Closed messaging groups
We have previously advised on the dangers of assuming that doctor or student only online forums are secure places to vent or discuss clinical cases. The same principles apply to conduct on closed messaging groups. Some of the key points about posting comments or pictures in such groups include:
- Many of these closed groups have numerous members, the wider the audience the higher the risk that your messages may be leaked outside of the intended group.
- Despite some professional messaging groups requiring prospective members to provide some form of confirmation that they are doctors or students or inclusion being by invite only, it is entirely possible not everyone on these sites is a medical professional.
- Even among colleagues and fellow students there will be variations in opinion on what is humorous and what is unprofessional.
- Be mindful of how a patient may be identified even if their name is not given, and how posting may unintentionally breach their confidentiality.
- Similarly, when sharing copies of letters written by colleagues or others, just redacting the identifiers on the letter may not be enough to protect the patient or sender's identity.
- Consider how the individual the post relates to would feel if they read your comments. Patients go to doctors with the expectation of confidentiality.
Confidentiality and photos taken or shared by smartphone
The GMC says that you must only take photographs if the patient gives their consent.

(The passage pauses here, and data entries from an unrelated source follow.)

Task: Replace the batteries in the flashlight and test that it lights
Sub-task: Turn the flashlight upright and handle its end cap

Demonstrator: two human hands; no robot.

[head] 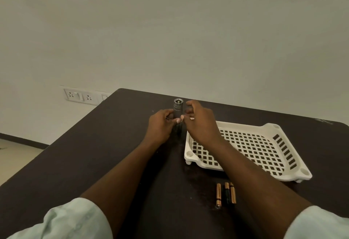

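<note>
A small grey metal flashlight (177,108) stands upright on the dark table (94,153), its open end facing up. My left hand (160,125) grips its lower barrel from the left. My right hand (200,121) is close on the right with loosely curved fingers. Its fingertips stay a little off the flashlight's head, and its thumb tip is low by the barrel. Three copper-and-black batteries (227,193) lie side by side near the table's front, partly behind my right forearm.
A white perforated plastic tray (190,155) sits right of the flashlight, under my right forearm, with nothing visible in it. A wall socket panel (81,96) is mounted behind the table's far left corner. The table's left edge drops to the floor.
</note>
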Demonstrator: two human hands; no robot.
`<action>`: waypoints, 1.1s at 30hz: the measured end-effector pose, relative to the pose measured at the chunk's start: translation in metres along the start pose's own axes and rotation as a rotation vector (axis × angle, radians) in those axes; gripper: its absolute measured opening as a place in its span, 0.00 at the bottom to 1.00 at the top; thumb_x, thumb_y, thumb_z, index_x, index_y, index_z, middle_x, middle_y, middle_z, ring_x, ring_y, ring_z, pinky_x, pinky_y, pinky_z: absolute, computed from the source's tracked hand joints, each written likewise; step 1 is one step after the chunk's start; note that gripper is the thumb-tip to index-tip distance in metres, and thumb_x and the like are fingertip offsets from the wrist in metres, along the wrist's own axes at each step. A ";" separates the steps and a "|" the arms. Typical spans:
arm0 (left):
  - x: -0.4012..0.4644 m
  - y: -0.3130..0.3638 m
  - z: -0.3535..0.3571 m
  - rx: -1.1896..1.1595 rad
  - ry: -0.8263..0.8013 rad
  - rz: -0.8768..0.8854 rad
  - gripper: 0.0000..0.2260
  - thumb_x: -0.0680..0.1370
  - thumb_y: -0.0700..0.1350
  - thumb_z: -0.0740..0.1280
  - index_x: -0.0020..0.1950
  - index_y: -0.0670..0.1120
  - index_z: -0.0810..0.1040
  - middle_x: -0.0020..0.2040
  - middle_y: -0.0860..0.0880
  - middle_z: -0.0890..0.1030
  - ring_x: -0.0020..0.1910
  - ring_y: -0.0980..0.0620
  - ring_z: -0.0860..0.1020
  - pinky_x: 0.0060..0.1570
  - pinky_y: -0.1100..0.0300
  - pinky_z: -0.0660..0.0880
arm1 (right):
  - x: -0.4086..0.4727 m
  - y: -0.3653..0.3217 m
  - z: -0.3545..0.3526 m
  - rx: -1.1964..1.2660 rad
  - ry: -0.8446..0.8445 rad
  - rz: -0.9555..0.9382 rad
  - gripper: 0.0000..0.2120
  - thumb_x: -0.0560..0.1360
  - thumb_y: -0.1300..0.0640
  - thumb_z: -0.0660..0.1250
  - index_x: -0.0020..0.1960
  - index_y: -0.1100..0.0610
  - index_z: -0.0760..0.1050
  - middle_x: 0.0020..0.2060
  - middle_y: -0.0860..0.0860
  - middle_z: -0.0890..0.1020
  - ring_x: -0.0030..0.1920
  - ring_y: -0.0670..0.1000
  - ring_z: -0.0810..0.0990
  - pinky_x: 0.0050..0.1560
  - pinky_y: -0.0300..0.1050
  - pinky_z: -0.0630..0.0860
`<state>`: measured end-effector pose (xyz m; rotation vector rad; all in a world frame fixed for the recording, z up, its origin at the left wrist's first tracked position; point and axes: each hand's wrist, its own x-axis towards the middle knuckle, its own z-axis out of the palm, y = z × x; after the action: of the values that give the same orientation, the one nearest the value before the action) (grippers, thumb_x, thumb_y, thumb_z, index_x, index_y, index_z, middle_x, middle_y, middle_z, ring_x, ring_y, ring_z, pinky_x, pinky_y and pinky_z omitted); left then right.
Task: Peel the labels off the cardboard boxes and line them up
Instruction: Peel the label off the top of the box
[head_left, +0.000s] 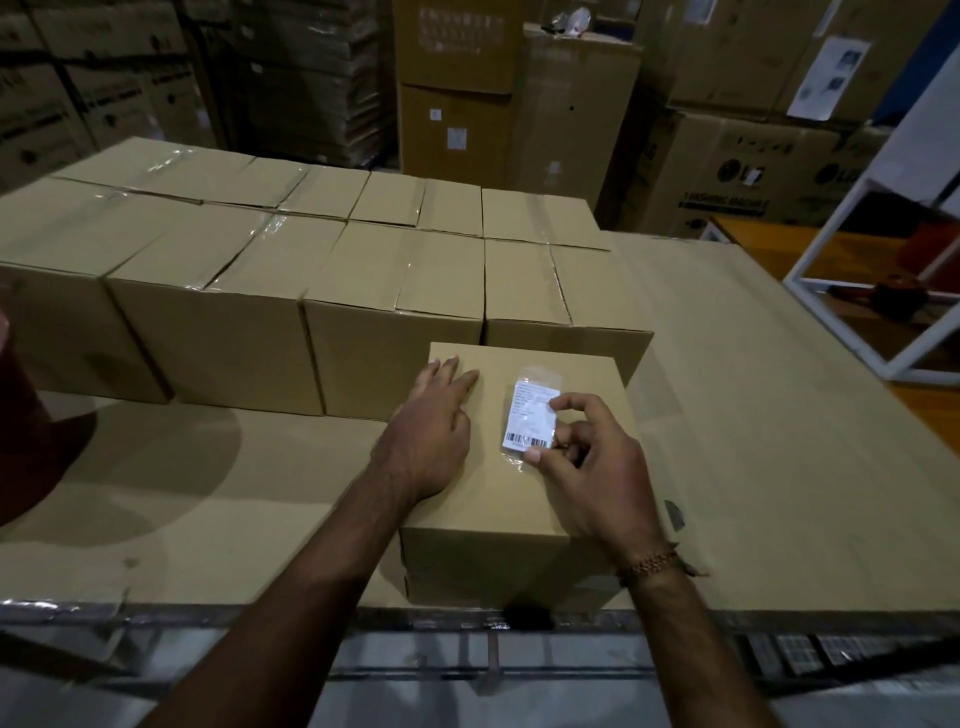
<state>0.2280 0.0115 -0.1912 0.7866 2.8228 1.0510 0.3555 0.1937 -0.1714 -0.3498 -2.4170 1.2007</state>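
A small cardboard box (493, 499) stands at the near edge of the cardboard-covered table (753, 415). On its top sits a white barcode label (527, 415) under clear tape. My left hand (434, 431) lies flat on the box top, left of the label, fingers spread. My right hand (587, 457) pinches the label's right edge and lower corner between thumb and fingers. Behind the box, several plain boxes (311, 291) stand in two rows.
Tall stacks of large cartons (519, 104) fill the background. A white metal frame (872, 291) stands at the right over an orange surface. A dark red shape (31, 431) intrudes at the left edge. A metal rail (467, 623) runs along the table's near edge.
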 end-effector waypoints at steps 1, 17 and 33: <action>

Taking photographs or making audio or video recordings for a purpose other than direct patient care is classified as making the recordings for secondary purposes. Secondary purposes include teaching, research and assessments. Before taking such photographs you should tell patients:
- the purpose of the image and how it will be used; you should explain what WhatsApp is and who has access to it if the intention is to share it via this app.
- how long the image will be kept and how it will be stored. You should be aware of the possibility that images shared by various apps to other smartphones might inadvertently be stored in the recipients’ photograph albums on their individual devices and be backed up to cloud storage.
- that they can withdraw consent at any time and that this will not affect their clinical care.
You should not use the photograph beyond the scope of the original consent without further consent.
If the patient has consented to only anonymised images being shared with other students, you should be aware that it is not enough to simply ensure their face, or identifiers if the photo is of imaging or test results, is cropped. The identity of the patient may be determined by piecing other information together, for example if the condition that the patient suffers from is extremely unusual, if the photograph also contains other features such as tattoos or jewellery. That information might be pieced together to identify the particular patient.
Tips for using your smartphone safely at work
As outlined above, smartphones can be invaluable to healthcare workers in many ways including allowing them to research and exchange learning with peers; accessing relevant information; and communicating efficiently with colleagues. However, there are potential pitfalls with their use to be aware of and it is important that before using them for anything related to the clinical care of patients that you have considered your ethical obligations and follow any relevant local policies with regard to data protection and infection control.